§ Work task
Check each line of the listing below for the string "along", then copy every line that has it.

§ Task inputs
============================================================

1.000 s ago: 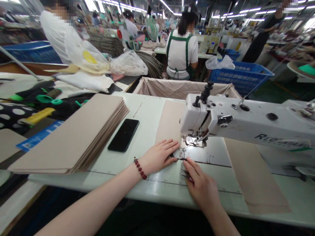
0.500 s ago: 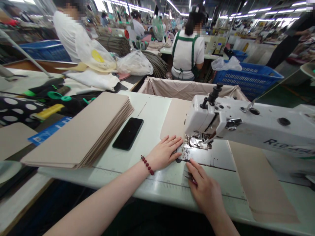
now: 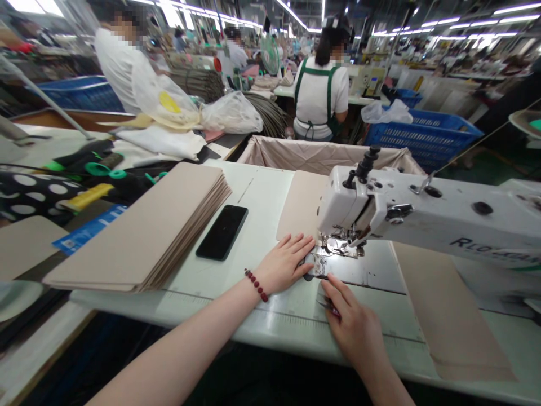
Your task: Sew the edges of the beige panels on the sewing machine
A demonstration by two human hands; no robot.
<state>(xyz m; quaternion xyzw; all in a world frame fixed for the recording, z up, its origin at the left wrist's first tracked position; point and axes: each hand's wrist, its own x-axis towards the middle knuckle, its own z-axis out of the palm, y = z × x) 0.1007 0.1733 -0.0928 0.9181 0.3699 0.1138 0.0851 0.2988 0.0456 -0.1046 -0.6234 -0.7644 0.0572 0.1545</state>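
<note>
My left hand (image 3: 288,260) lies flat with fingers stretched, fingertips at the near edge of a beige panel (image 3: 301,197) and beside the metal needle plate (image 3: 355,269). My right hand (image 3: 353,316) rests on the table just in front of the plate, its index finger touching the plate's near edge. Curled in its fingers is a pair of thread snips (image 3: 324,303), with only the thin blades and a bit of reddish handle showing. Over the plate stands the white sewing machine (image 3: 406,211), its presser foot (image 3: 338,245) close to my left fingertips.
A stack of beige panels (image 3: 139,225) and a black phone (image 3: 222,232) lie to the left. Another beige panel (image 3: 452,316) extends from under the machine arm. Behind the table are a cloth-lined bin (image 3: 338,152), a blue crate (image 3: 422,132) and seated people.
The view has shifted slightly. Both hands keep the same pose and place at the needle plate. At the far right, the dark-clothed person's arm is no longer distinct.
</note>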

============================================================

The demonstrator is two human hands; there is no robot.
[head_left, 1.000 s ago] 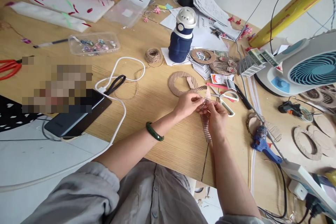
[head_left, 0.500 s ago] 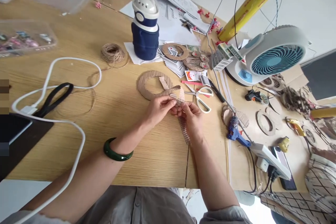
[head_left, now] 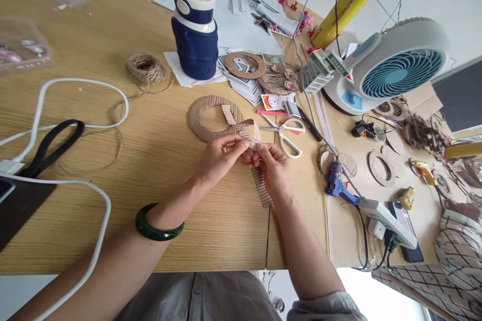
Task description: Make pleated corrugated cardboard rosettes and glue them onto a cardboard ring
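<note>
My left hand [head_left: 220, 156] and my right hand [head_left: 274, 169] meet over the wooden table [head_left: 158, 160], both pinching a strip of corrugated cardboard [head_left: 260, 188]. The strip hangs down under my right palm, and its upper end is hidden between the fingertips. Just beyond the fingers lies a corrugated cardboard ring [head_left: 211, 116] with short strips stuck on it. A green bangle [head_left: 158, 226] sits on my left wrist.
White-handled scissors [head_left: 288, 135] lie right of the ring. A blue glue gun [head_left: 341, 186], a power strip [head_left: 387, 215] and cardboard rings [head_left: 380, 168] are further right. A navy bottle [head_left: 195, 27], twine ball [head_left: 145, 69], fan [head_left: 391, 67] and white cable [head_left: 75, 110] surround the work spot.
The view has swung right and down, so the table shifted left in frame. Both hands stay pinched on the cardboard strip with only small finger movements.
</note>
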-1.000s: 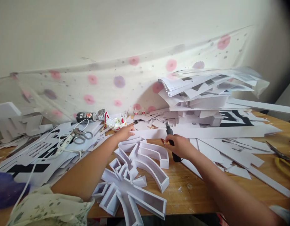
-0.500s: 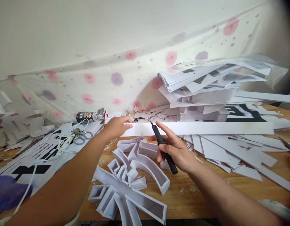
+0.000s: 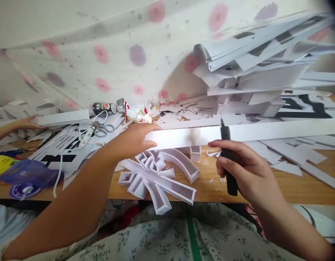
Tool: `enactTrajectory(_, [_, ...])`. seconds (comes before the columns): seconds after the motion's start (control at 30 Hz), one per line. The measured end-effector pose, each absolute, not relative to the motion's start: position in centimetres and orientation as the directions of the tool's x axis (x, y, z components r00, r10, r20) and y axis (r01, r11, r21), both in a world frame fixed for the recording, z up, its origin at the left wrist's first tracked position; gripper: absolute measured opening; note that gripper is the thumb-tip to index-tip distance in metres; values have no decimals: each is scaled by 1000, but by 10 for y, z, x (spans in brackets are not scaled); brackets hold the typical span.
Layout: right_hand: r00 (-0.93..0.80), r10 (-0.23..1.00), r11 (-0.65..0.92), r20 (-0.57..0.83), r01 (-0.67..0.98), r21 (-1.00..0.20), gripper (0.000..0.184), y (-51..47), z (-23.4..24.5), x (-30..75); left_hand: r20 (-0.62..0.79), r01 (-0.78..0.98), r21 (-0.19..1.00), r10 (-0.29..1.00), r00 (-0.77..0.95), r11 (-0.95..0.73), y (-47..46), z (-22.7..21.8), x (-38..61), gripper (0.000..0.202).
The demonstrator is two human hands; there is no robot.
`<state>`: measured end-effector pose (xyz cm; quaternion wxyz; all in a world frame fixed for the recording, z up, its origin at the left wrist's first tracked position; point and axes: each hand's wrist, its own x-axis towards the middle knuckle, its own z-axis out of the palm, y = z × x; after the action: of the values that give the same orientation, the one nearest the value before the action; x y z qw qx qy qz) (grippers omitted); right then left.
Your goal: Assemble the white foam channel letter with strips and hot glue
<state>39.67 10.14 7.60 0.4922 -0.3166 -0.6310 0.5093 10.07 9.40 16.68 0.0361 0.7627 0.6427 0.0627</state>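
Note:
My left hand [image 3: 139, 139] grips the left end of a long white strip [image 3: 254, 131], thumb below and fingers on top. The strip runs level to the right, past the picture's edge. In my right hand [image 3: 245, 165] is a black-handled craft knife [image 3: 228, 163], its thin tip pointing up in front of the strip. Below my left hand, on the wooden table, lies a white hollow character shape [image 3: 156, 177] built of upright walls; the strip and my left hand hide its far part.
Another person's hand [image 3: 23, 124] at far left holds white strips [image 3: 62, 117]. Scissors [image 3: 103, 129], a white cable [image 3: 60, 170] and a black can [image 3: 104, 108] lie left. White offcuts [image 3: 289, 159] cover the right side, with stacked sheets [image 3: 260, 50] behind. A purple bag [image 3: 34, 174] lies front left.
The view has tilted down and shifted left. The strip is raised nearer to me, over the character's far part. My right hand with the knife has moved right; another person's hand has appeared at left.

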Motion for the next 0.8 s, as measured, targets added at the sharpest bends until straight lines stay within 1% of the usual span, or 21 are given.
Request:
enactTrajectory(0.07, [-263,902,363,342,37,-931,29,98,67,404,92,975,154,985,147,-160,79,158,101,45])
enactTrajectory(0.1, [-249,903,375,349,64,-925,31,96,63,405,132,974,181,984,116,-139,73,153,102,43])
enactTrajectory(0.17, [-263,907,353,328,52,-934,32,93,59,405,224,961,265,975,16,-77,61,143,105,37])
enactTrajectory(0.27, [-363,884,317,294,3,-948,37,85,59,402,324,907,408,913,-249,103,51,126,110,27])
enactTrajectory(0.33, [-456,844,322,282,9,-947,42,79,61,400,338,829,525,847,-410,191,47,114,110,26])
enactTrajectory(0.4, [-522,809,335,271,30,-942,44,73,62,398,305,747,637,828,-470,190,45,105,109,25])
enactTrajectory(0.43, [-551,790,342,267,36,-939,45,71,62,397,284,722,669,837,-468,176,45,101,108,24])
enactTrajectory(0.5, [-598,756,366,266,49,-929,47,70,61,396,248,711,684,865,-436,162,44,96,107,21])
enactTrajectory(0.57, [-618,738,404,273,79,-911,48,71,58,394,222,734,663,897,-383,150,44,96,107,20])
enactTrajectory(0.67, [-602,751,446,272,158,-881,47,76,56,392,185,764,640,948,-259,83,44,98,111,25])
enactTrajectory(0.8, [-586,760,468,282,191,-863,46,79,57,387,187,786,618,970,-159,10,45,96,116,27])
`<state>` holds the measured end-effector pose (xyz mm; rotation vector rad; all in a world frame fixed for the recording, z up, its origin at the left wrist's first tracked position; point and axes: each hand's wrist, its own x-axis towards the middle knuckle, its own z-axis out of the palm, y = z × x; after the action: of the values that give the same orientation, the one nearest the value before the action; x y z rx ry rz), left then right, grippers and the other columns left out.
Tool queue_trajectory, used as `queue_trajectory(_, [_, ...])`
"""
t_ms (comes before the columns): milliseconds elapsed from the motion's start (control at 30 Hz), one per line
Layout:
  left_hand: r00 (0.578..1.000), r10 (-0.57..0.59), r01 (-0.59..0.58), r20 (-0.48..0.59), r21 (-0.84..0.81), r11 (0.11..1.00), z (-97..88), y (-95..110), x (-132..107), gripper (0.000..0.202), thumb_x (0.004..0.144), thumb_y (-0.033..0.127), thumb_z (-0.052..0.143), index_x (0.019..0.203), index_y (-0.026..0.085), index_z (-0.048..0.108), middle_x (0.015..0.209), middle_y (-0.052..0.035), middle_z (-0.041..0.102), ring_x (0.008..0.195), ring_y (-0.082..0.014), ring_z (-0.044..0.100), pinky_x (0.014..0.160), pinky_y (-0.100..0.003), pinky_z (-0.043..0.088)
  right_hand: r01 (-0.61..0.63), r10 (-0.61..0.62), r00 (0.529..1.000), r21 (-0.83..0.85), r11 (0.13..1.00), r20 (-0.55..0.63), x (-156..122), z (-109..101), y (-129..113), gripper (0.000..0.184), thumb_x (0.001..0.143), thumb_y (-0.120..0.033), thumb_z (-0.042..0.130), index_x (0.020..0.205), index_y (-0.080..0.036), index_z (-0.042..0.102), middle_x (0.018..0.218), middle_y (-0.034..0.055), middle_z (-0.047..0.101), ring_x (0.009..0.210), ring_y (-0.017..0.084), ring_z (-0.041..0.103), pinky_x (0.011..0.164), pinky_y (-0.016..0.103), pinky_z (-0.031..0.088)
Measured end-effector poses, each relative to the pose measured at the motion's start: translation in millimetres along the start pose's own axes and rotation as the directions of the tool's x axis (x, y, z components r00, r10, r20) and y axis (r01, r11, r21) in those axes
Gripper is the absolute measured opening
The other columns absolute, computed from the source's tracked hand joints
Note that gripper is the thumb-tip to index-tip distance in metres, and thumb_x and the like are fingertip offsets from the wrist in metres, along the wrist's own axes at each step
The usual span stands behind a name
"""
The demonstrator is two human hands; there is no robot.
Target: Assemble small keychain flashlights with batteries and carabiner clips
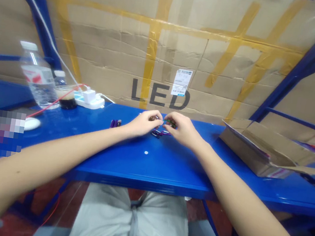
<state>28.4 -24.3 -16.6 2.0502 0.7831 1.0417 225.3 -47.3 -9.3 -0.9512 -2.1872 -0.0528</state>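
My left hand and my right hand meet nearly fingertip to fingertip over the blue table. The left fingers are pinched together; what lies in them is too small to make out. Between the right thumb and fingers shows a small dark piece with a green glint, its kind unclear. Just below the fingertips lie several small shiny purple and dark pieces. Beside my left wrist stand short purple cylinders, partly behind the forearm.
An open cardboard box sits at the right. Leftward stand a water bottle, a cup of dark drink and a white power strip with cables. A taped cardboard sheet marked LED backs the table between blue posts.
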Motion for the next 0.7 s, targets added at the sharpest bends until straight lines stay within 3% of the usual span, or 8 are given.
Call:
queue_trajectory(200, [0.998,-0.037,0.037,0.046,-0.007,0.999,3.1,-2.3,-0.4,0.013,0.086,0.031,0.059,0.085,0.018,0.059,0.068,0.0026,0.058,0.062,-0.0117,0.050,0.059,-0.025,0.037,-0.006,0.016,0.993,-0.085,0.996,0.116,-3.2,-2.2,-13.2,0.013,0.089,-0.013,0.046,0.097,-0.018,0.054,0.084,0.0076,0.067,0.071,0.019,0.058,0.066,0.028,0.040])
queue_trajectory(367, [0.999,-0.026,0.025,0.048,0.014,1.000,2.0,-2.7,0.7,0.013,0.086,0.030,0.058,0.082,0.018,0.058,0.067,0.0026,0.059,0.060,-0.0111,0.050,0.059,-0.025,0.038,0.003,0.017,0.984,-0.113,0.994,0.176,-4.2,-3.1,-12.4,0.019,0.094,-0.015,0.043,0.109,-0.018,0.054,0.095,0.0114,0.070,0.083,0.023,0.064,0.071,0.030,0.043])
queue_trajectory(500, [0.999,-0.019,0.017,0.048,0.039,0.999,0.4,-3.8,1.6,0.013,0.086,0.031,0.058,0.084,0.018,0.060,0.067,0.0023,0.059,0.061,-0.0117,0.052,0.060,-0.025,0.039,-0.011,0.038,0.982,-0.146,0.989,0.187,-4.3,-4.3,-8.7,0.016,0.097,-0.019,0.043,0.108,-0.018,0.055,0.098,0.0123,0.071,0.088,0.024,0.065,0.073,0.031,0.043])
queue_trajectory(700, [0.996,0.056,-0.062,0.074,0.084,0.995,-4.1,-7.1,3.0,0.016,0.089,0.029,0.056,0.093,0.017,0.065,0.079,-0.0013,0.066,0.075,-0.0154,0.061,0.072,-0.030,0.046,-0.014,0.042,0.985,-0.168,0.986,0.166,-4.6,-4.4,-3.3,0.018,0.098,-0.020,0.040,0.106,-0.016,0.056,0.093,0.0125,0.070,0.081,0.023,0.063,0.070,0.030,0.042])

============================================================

§ Output of the exercise
Measured end-effector poses, each relative to the pose measured at the motion's start: translation in millimetres along the start pose's own axes and rotation as the directions of the tool's x axis (x, y, z components r00, r10, r20) and y axis (r01, r11, r21) in those axes
Note that gripper is the thumb-tip to index-tip distance in metres, and thumb_x and the like are fingertip offsets from the wrist in metres, along the wrist's own axes at each step

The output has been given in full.